Start of SOURCE DATA
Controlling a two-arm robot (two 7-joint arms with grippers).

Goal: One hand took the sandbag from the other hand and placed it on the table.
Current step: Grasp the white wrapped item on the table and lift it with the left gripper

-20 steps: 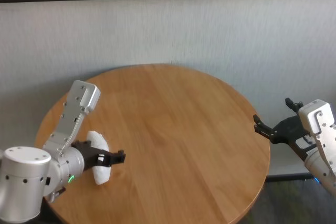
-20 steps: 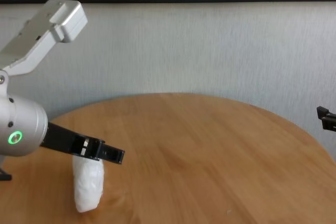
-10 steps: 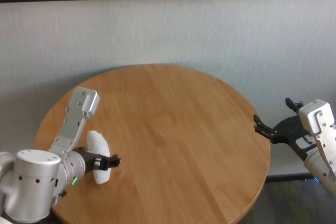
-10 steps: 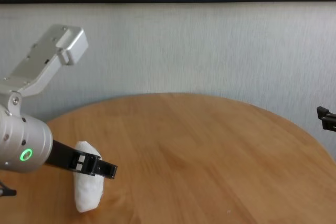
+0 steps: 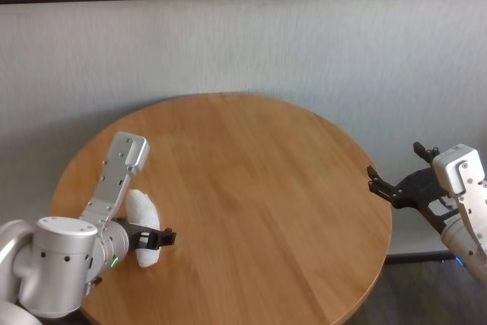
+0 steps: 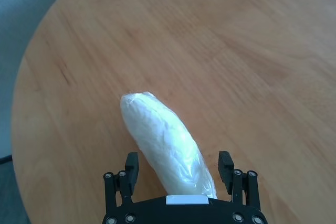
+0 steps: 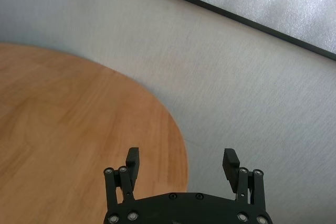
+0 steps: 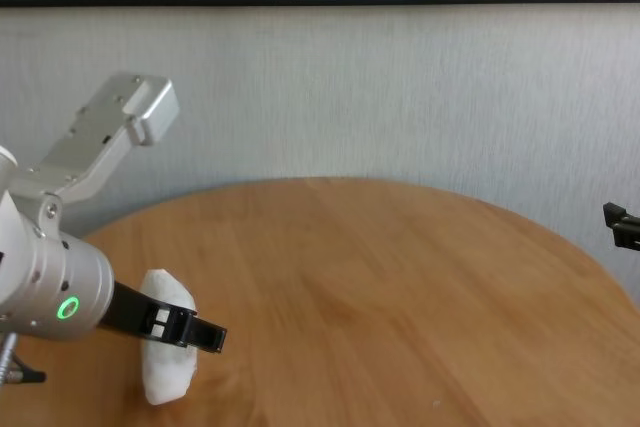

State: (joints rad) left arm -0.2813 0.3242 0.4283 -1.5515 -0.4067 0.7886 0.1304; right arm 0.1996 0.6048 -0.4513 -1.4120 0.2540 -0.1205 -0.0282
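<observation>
The white crinkled sandbag (image 5: pixel 142 222) lies on the left part of the round wood table (image 5: pixel 266 173). My left gripper (image 5: pixel 156 238), on the wrist with the green light, is low over the bag. In the left wrist view its fingers stand apart on either side of the bag's near end (image 6: pixel 163 140), open and not pressing it. The chest view shows the bag (image 8: pixel 165 372) resting on the table under the left gripper (image 8: pixel 195 332). My right gripper (image 5: pixel 396 167) is open and empty, off the table's right edge; it also shows in the right wrist view (image 7: pixel 181 161).
A grey wall runs behind the table. The right wrist view shows the table's right rim (image 7: pixel 178 145) with the floor beyond it. One fingertip of the right gripper (image 8: pixel 618 224) shows at the chest view's right edge.
My left gripper has come down lower around the sandbag and the left forearm has dropped. The sandbag has stayed in place on the table. The right arm has not moved.
</observation>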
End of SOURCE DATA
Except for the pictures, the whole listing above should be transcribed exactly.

Controlling a two-arm robot (two 7-joint arms with grippers).

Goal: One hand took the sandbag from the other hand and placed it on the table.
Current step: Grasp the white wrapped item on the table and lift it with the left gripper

-20 steps: 
-20 steps: 
-10 steps: 
-10 steps: 
+0 steps: 
+0 steps: 
+0 steps: 
+0 steps: 

State: (joints rad) left arm -0.2813 0.3242 0.4283 -1.5515 -0.4067 0.7886 0.1304; right arm 0.1996 0.6048 -0.4513 -1.4120 0.2540 -0.1205 -0.0282
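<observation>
The white crinkled sandbag (image 5: pixel 142 222) lies on the left part of the round wood table (image 5: pixel 266 173). My left gripper (image 5: pixel 156 238), on the wrist with the green light, is low over the bag. In the left wrist view its fingers stand apart on either side of the bag's near end (image 6: pixel 163 140), open and not pressing it. The chest view shows the bag (image 8: pixel 165 372) resting on the table under the left gripper (image 8: pixel 195 332). My right gripper (image 5: pixel 396 167) is open and empty, off the table's right edge; it also shows in the right wrist view (image 7: pixel 181 161).
A grey wall runs behind the table. The right wrist view shows the table's right rim (image 7: pixel 178 145) with the floor beyond it. One fingertip of the right gripper (image 8: pixel 618 224) shows at the chest view's right edge.
My left gripper has come down lower around the sandbag and the left forearm has dropped. The sandbag has stayed in place on the table. The right arm has not moved.
</observation>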

That is the complete output.